'''

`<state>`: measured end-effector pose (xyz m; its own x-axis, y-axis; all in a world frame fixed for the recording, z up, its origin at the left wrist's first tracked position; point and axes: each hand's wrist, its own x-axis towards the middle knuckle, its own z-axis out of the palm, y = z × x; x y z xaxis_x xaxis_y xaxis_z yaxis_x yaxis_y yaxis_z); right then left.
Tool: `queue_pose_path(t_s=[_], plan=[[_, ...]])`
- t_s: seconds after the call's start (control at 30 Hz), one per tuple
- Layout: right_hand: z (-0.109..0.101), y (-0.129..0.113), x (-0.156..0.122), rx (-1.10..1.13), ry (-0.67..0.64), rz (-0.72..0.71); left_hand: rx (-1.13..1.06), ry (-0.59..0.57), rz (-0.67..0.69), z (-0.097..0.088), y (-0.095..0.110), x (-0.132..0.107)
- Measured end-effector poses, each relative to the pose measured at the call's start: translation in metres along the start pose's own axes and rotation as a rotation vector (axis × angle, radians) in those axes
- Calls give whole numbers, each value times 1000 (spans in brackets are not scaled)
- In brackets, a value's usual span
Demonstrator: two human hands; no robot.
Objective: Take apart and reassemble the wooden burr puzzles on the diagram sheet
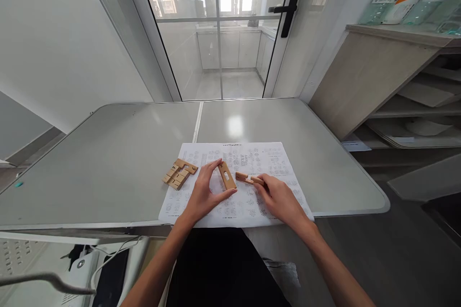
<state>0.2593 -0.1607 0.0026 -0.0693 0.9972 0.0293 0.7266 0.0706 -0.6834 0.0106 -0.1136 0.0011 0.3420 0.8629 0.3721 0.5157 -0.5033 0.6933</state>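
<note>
My left hand (210, 190) grips a notched wooden puzzle piece (226, 175) by its two ends, thumb at the near end and fingers at the far end. A slot shows in its middle. In my right hand (279, 196) another notched wooden piece (242, 177) is pinched at its right end, its left end pointing toward the first piece. The two pieces are apart. Left of my left hand lies a group of wooden puzzle pieces (179, 174) with dark marks on them. Beneath both hands is a white printed sheet (237, 211) with small diagrams.
The grey folding table (108, 168) has a centre seam and rounded corners. Behind it stands a glass door (237, 48) with a black handle (288, 11). A shelf unit (382, 67) with bottles (414, 0) is at the right. Cables (111, 259) and a white box (82, 273) sit low at left.
</note>
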Motion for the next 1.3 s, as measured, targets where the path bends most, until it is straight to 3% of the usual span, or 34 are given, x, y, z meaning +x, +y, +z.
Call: queue_pose_path(t_s=[0.37, 0.53, 0.67, 0.8, 0.9, 1.1, 1.3], plan=[[7, 11, 4, 50, 28, 7, 287, -119, 20, 9, -5, 8], [11, 14, 2, 96, 79, -6, 444, -74, 19, -6, -4, 16], [12, 16, 0, 97, 93, -25, 693, 25, -221, -33, -16, 24], [13, 16, 1, 109, 116, -22, 849, -45, -480, -50, -34, 26], [15, 17, 3, 130, 141, -6, 857, -59, -538, -54, -43, 24], [18, 17, 6, 96, 203, 12, 788, 42, -353, -50, -45, 23], [22, 10, 14, -75, 237, 47, 592, 44, -124, -36, -27, 13]])
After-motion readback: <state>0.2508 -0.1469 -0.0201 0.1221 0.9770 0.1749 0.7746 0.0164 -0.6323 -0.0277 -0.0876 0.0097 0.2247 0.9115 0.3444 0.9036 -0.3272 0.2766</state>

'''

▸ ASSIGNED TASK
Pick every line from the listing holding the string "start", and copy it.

▸ OUTPUT FOR THIS EXERCISE
- t_s: seconds after the call's start (control at 30 Hz), one per tuple
- Measured end-effector poses, each relative to the pose measured at the call's start: translation in metres along the start pose's own axes and rotation as a rotation vector (axis × angle, radians) in those axes

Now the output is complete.